Need advice training object detection

i have 433 image dataset which consists of class (multiple class can be inside one image):
‘a’: 634,
‘b’: 501,
‘c’: 590,
‘d’: 293,
‘e’: 524,
‘f’: 262
i know my data is too small so i added several image augmentation technique and i get 2598 images without original image:
‘a’: 3804,
‘b’: 3006,
‘c’: 3540,
‘d’: 1757,
‘e’: 3142,
‘f’: 1569

i’m using SSD as detector and mobilenet v1 as backbone based on this repo:

in ssd there are 2 loss function , regression with smoothL1 and classification with cross entropy,
i trained with my dataset with 80% training and 20% testing, i forgot to plot the training and validation loss but i’m sure i don’t overfit my model, i stopped training when the loss function increase, i get around 0.5 for regression loss and 1.5 for classification loss, i trained without pretrained model because that repo only provide voc pretrained model.
when i try to test my model with live cam the accuracy of detection is not good but can detect object with probability below 0.5, and cannot detect with little oclussion like when i grab the object with my hand

here mAP i get with confidence 0.5

mAP 33.68%:

'a': 0.38, 
'b': 0.45, 
'c': 0.27, 
'd': 0.65, 
'e': 0.16, 
'f': 0.11

i want to ask what should i do to improve my model, did i wrong with handling the dataset? thank you

Are you including random jittering, random crop, random rotation, random Gaussian noise to help your model learned better?

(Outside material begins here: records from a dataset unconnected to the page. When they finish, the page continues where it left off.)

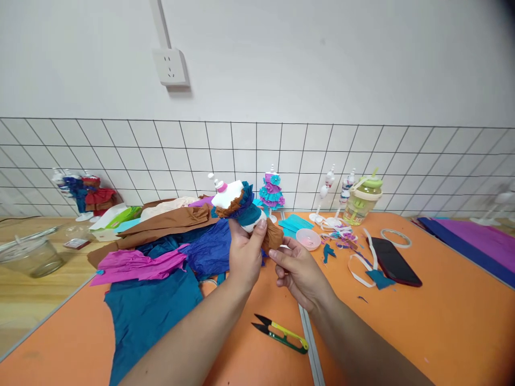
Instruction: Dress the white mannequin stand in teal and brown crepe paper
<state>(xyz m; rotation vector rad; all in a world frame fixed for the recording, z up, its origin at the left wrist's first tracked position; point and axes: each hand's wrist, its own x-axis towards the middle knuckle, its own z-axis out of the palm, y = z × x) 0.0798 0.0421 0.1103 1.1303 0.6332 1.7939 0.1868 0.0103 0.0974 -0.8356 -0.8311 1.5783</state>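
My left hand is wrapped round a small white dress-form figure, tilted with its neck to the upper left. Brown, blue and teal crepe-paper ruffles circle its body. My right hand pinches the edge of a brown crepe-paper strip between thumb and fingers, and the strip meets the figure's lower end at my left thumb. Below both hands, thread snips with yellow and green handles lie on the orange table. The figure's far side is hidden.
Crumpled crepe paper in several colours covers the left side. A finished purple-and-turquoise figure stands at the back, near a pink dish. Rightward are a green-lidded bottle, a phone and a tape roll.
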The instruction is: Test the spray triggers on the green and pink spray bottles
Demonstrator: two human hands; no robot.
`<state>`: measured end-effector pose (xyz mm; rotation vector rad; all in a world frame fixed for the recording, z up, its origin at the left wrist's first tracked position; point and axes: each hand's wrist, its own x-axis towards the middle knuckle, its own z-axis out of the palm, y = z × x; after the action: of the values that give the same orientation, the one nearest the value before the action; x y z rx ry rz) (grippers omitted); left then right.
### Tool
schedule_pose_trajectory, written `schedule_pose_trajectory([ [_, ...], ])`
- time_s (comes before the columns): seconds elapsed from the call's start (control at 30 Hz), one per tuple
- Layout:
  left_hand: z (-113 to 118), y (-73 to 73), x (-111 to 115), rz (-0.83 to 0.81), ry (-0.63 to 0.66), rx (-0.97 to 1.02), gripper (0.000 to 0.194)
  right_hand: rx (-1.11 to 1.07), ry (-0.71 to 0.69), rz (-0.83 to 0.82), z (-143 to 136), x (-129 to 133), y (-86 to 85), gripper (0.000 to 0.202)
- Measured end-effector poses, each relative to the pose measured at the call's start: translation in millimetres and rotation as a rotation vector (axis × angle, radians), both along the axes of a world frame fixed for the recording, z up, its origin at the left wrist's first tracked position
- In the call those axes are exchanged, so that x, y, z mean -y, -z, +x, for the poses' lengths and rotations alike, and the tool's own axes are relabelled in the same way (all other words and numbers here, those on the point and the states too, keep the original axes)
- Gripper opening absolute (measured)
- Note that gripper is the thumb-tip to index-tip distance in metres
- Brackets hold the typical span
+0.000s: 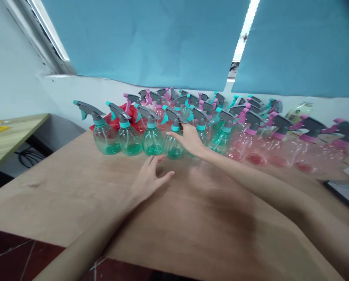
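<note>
While no label or writing can be read, the right hand [190, 139] wraps its grip round a green spray bottle [173, 145] in the front row on the wooden worktop [74, 187]. Left hand [149, 177] rests open just before it. Pink spray bottles [259, 144] crowd rightward; a red bag [115, 119] lies behind.

- Near me, the broad brown wooden tabletop [74, 195] lies bare, giving my hands open room to slide forward.
- Ahead, a front row of clear green plastic spray bottles with grey triggers [129, 136] stands shoulder to shoulder, leaving hardly any gaps.
- Behind and rightwards, crowded clear pink plastic spray bottles [268, 146] block the far edge up to the white wall [74, 93].
- At right, a dark flat device [342, 191] lies on the table's edge.
</note>
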<state>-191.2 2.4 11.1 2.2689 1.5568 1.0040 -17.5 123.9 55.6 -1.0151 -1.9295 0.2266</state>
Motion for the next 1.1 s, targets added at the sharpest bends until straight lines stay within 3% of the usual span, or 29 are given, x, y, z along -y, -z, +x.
schedule_pose_trajectory([
  [0.17,3,-2.7,2,-0.028,0.000,-0.020,0.042,-0.014,0.021,0.008,-3,-5,4.1,0.035],
  [0.3,7,-6.0,3,-0.051,0.009,-0.034,0.040,-0.043,-0.018,0.006,4,6,8.2,0.045],
  [0.43,10,-5.1,3,-0.017,0.011,-0.006,0.030,-0.028,-0.046,0.012,34,34,11.1,0.043],
  [0.53,12,-3.8,4,-0.025,0.021,-0.006,0.026,-0.015,-0.049,-0.006,69,52,9.0,0.018],
  [0.7,21,-3.2,3,-0.074,0.054,0.001,0.025,0.036,0.150,-0.020,106,55,-4.0,0.022],
  [0.97,41,-5.7,4,-0.087,0.127,0.055,0.024,0.036,0.159,-0.272,91,33,-11.4,0.063],
  [1.1,43,-6.4,6,-0.087,0.134,0.077,0.023,-0.034,0.105,-0.378,81,25,-6.3,0.058],
])
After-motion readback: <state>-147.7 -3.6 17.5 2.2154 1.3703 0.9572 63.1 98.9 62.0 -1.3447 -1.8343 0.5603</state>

Hi @Scott_Hoang, yes i’m using imageaug lib with this augmentation i used :

aug = iaa.SomeOf(2, [
                iaa.AdditiveGaussianNoise(scale=(0,0.1*255)),
                iaa.Add((-40,40), per_channel=True),
                iaa.Sharpen(alpha=(0, 0.5)),
                iaa.Dropout(p=(0,0.15)),
                iaa.GaussianBlur(sigma=(0.0, 1.5)),
                iaa.MotionBlur(k=blur)
            ])

and combine with

random_shear
random_rotate
random_scale
random_horizontal_flip
random_vertical_flip

also my objects are diverse, small but not so small and large object

Hi. Since you are not using the pre-trained model weights as a starting point, that’s a possible reason for this performance. There are 2 options here:

  1. You can use the pre-trained model weights and freeze some backbone layers and do a transfer learning with your images. You can do that without even freezing the layers to try it out.
  2. Second would be to increase your dataset size if you don’t want to use the pre-trained model weights and rather train from scratch.
    Also to handle for cases like occlusion, try to add more data that represents those cases or use augmentations like CutMix, Mosaic etc. which should probably help.
    Hope this helps.